There’s not much to it. You heat up an inch of light oil to just below the smoke point. While that’s happening, you mix flour and water to make a smooth, fluid batter the consistency of heavy cream. You slit the zucchini flowers along one side and spread them out to form a sort, um, let’s call it a frilly dress-like shape, maximizing the surface area. You coat the flowers lightly in batter, slip them into the oil, and take them out with tongs when they just begin to brown, laying them on a paper towel. (Which should be kept well clear of the hot oil and flames.) Sprinkle generously with coarse sea salt and serve without delay. Unfortunately it can be quite hard to get any in yourself when you’re sweating over the hot oil doing this for friends, as they seem to disappear immediately. Anselm alone has been responsible for making off with the lion’s share of this course.

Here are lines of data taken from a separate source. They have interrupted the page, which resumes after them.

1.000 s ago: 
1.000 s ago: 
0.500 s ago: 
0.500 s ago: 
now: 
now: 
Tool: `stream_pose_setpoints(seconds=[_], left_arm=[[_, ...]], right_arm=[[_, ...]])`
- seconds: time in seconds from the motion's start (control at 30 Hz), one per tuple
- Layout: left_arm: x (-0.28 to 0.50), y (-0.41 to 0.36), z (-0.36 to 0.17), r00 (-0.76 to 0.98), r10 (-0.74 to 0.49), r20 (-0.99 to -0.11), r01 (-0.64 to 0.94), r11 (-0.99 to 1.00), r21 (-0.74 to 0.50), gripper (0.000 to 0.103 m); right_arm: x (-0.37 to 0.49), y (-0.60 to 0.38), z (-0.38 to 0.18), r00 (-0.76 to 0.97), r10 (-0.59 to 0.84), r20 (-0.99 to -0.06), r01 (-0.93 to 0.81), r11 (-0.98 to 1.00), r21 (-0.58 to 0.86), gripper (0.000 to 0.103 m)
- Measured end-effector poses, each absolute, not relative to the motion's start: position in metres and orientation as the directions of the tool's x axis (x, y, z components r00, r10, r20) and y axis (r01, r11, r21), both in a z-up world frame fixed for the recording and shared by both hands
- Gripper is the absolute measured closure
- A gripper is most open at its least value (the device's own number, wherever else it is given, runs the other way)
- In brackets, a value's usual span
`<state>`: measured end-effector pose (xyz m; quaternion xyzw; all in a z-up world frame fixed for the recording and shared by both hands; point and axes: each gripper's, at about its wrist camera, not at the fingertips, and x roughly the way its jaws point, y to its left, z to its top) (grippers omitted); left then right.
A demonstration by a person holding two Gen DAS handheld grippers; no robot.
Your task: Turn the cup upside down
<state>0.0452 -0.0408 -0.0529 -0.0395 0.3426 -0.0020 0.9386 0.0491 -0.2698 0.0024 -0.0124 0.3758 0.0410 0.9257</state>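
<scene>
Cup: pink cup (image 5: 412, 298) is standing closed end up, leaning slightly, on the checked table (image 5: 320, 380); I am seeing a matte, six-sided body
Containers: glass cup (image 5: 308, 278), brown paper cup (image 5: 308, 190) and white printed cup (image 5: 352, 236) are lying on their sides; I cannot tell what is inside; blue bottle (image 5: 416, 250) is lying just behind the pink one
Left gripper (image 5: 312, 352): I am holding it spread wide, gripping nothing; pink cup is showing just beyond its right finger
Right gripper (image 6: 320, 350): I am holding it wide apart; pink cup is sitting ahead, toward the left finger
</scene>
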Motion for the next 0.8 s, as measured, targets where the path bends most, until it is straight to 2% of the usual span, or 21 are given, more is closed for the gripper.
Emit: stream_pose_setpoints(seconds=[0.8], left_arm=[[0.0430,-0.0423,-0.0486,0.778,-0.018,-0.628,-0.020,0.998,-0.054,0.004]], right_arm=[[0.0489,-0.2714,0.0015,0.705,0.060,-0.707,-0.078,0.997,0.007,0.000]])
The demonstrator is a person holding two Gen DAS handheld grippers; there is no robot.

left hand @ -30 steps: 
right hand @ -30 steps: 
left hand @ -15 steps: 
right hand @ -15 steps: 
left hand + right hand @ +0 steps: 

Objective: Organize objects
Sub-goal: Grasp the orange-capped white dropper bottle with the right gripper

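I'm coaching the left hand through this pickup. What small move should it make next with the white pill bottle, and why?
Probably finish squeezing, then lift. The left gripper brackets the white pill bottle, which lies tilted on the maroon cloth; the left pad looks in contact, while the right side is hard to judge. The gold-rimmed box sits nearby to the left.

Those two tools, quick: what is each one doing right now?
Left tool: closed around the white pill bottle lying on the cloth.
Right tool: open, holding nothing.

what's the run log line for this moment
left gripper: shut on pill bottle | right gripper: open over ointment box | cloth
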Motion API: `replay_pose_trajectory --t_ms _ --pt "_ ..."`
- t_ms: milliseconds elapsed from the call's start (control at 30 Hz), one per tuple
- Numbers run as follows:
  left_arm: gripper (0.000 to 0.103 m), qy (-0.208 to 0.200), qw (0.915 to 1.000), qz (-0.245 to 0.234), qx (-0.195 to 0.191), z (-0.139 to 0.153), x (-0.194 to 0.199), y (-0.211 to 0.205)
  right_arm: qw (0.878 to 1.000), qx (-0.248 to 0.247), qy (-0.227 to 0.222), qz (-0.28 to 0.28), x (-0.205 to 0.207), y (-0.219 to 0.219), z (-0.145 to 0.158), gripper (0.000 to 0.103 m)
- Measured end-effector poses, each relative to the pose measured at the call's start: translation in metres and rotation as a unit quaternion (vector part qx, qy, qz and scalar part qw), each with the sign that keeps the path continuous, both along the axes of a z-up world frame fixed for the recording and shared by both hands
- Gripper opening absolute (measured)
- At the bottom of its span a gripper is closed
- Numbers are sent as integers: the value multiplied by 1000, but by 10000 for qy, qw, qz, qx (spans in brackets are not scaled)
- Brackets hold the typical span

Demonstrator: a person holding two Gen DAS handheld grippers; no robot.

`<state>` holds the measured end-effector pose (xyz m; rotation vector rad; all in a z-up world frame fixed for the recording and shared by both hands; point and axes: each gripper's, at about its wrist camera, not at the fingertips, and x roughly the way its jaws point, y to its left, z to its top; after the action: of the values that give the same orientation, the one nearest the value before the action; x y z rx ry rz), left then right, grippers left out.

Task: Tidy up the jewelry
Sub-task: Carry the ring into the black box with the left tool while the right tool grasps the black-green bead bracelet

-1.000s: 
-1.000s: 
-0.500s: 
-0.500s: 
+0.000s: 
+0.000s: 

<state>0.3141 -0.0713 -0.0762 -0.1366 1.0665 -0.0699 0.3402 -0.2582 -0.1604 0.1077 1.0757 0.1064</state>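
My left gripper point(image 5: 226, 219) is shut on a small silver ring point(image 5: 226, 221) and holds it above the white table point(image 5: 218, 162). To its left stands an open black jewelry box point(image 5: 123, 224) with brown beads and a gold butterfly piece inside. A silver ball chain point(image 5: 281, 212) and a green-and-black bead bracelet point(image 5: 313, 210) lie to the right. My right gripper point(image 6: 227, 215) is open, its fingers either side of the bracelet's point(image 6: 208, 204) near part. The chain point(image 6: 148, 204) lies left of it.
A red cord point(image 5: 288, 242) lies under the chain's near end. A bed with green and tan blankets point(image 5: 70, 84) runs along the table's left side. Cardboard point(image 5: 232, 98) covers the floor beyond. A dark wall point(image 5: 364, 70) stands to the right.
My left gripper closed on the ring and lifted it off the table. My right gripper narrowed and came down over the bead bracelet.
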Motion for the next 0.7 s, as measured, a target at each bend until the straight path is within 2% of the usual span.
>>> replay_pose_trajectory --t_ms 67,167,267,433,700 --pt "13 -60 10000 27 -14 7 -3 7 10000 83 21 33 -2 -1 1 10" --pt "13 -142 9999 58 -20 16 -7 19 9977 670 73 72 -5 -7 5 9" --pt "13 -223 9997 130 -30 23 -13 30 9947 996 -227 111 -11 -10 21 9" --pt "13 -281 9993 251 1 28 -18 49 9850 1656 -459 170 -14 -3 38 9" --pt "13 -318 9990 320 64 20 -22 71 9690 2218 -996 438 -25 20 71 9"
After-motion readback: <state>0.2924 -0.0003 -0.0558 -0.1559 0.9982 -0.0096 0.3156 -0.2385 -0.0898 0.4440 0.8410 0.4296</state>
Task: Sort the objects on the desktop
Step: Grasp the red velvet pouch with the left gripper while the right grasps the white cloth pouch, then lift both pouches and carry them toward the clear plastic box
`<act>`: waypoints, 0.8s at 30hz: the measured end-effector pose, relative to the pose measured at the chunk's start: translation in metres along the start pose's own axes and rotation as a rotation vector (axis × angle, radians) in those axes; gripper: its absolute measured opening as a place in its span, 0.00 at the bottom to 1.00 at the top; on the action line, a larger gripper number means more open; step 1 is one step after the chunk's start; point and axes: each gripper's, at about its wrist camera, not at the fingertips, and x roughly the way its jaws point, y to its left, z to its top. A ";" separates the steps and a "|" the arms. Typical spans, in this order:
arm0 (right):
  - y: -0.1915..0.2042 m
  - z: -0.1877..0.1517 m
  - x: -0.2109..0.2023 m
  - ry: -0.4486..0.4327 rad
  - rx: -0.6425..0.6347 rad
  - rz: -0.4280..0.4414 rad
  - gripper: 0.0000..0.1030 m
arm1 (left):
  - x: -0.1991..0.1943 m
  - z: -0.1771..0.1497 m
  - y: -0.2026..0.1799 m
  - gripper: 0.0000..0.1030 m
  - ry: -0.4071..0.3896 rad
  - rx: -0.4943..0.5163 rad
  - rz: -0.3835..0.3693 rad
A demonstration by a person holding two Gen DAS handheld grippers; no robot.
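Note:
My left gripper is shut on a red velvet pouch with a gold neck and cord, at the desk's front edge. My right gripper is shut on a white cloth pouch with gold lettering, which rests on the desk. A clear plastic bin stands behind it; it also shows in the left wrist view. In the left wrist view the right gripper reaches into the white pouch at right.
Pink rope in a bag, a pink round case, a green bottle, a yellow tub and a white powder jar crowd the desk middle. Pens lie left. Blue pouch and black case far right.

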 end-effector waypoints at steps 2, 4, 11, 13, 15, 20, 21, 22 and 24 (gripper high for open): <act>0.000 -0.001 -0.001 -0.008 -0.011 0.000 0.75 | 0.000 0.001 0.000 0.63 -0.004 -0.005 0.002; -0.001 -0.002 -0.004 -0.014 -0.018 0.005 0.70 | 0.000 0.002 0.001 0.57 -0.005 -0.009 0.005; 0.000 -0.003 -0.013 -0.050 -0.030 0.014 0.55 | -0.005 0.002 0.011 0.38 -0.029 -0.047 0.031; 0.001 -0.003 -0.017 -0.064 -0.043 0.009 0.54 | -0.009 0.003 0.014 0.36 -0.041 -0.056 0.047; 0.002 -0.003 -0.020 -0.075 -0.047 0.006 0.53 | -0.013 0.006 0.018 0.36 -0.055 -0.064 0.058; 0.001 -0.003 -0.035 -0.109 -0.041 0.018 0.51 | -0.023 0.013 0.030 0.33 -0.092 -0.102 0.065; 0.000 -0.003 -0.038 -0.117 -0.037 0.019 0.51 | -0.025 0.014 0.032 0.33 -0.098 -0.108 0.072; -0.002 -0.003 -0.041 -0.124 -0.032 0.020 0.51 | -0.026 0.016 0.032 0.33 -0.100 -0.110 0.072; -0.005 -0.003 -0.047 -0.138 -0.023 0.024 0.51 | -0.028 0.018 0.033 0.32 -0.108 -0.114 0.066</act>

Appearances notwithstanding, the flowers one usually uses are the males, which grow on stems. This recipe can be used for female flowers also, which appear a bit later in the season. In Italy one can often find small zucchini (only a couple of inches long) fresh enough to come with the female flowers still attached; cutting the whole thing in half lengthwise and proceeding as above yields a lovely sort of culinary centaur, half fried zucchini flower, half zucchini tempura. Move over, Jeffrey Eugenides!